Leprosy is a chronic granulomatous infectious multisystem disease that may present with protean manifestations. It mimics many systemic and dermatological disorders. Here we report a case in which an elderly female presented with malar rash, intermittent fever, and arthralgia. Her diagnosis was significantly delayed due to a close clinical resemblance to systemic lupus erythematosus. It is important to be aware of such manifestations of leprosy and improve awareness of it in clinicians to avoid misdiagnosis and delay in treatment.

Keywords: leprosy, lupus, mimic

Introduction

Leprosy is an infectious disease caused by Mycobacterium leprae. It primarily affects the skin and peripheral nerves, but also other parts of the body such as the bones, liver, eyes, reticuloendothelial system, vascular endothelium, muscles, and upper respiratory tract (1). Leprosy may be clinically confused with other systemic diseases such as systemic lupus erythematosus (SLE), rheumatoid arthritis, sarcoidosis, drug rash, granuloma annulare, granuloma multiforme, pityriasis rotunda, erythema multiforme, and many others (2).

Case report

A 58-year-old female patient was referred by a physician to us for consultation on persistent malar rash for 6 months. Earlier, she had consulted him for intermittent low-grade fever, pain in the small joints of the hands and legs, fatigue, and anorexia of 1 year duration. There was mild photosensitivity over the malar areas. She was not taking any drugs before the onset of the symptoms and was healthy in the past. There was no family or past history of leprosy. She had traveled few times in the previous 4 years to relatives living in areas with higher endemicity for leprosy. Her complete blood counts, random blood sugar level, serum uric acid, liver function tests, renal function tests, and rheumatoid factor were within normal limits except for ESR, which was 80 mm. HIV and VDRL tests were negative. Her antinuclear antibody (ANA) by ELISA was positive with titer 1:120, but double stranded DNA (ds-DNA) was negative. Her chest X-ray and serum angiotensin-converting enzyme level were normal. She was diagnosed as a case of dsDNA-negative SLE and was initially prescribed analgesics with hydroxychloroquine. However, due to inadequate response she was switched over to oral prednisolone 30 mg per day and tapered gradually. Her other symptoms partially responded, but the malar rash persisted despite 6 months of this treatment. Hence she was referred to us.

Upon dermatological examination, she had well-defined erythematous plaques over both malar regions with slight scaling involving part of the right malar area and upper lip, sparing the nasolabial fold (Fig. 1). A non-scaly bright erythematous plaque was also noted over the left submental area (Fig. 2). There was hypoesthesia to light touch and temperature over the malar and submental plaques. Her left ulnar and both lateral popliteal nerves were slightly thickened and tender. The palmoplantar skin and mucosal surfaces were not affected, and there was no lymphadenopathy.

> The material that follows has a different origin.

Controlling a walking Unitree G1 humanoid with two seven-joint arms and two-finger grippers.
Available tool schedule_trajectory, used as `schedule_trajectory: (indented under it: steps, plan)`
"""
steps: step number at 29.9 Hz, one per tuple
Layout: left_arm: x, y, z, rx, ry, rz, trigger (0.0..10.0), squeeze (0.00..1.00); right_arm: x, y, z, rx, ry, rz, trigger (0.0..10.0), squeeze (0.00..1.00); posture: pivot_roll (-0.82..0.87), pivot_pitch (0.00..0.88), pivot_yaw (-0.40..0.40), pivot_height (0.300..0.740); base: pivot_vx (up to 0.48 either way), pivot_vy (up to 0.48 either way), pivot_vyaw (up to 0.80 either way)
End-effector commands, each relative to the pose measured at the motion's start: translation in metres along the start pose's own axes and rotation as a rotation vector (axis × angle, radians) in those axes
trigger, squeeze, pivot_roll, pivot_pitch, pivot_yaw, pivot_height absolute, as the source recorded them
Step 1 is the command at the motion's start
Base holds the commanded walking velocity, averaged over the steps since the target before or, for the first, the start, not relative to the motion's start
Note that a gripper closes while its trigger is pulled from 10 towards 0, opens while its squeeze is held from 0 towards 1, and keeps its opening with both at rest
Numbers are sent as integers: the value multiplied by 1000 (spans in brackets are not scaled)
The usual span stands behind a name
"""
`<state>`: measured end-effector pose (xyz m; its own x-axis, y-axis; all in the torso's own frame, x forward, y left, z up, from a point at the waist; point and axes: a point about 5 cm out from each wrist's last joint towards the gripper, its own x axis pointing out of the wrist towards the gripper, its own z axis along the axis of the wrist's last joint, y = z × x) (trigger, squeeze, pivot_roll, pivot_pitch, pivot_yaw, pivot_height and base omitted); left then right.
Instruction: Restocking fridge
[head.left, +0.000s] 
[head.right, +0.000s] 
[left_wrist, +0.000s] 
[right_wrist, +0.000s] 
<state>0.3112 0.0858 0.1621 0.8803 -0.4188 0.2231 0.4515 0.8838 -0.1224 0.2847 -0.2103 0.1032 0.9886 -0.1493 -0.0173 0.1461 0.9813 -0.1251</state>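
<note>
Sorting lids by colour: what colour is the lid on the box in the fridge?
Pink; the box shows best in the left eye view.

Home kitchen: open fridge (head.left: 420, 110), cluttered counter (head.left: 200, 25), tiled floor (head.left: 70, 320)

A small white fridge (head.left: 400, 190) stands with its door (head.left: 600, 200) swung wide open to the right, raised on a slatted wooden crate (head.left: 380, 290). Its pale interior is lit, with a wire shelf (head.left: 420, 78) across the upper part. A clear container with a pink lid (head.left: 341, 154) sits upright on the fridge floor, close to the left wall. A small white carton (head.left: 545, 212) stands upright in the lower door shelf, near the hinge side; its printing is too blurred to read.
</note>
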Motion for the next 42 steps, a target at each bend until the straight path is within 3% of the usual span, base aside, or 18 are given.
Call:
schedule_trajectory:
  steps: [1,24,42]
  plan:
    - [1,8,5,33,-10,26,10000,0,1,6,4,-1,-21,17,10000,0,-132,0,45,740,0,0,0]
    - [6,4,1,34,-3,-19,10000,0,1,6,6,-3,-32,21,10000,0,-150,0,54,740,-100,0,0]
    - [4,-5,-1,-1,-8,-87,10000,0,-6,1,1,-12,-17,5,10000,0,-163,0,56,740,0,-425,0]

A potassium hydroxide wet preparation from the skin eruption was negative for fungus. Slit skin smears were negative for acid-fast bacilli. A skin biopsy was taken from the plaque on the malar region, which revealed typical tuberculoid granulomas in the upper dermis consisting of epithelioid cells, Langhans giant cells, and dense lymphocytic infiltrate with dermal edema suggestive of tuberculoid leprosy with mild type-one reaction (Fig. 3). Thus, a diagnosis of tuberculoid leprosy was made and it took about 1.5 years from the onset of symptoms to a concrete diagnosis. Daily oral dapsone 100 mg and rifampicin 600 mg once a month for 6 months, and systemic prednisolone in tapering doses with intermittent aceclofenac were prescribed to the patient. This treatment led to complete resolution of the rash and all of her systemic symptoms within 6 months. Her malar plaques gradually flattened and later completely resolved (Fig. 4). She was followed for the next year and she did not require any further therapy.

Discussion

Cutaneous manifestations of leprosy are diverse and can be hypopigmented macules, annular plaques, or nodules. Tuberculoid leprosy presents with macules or plaques. Plaques are generally one to three in number and vary from 0.5 cm to 30 cm in size. It affects the face, extremities, trunk, and buttocks, and is usually asymmetrical. The surface of the plaques may be dry and slightly scaly. Sensations over these plaques are characteristically impaired.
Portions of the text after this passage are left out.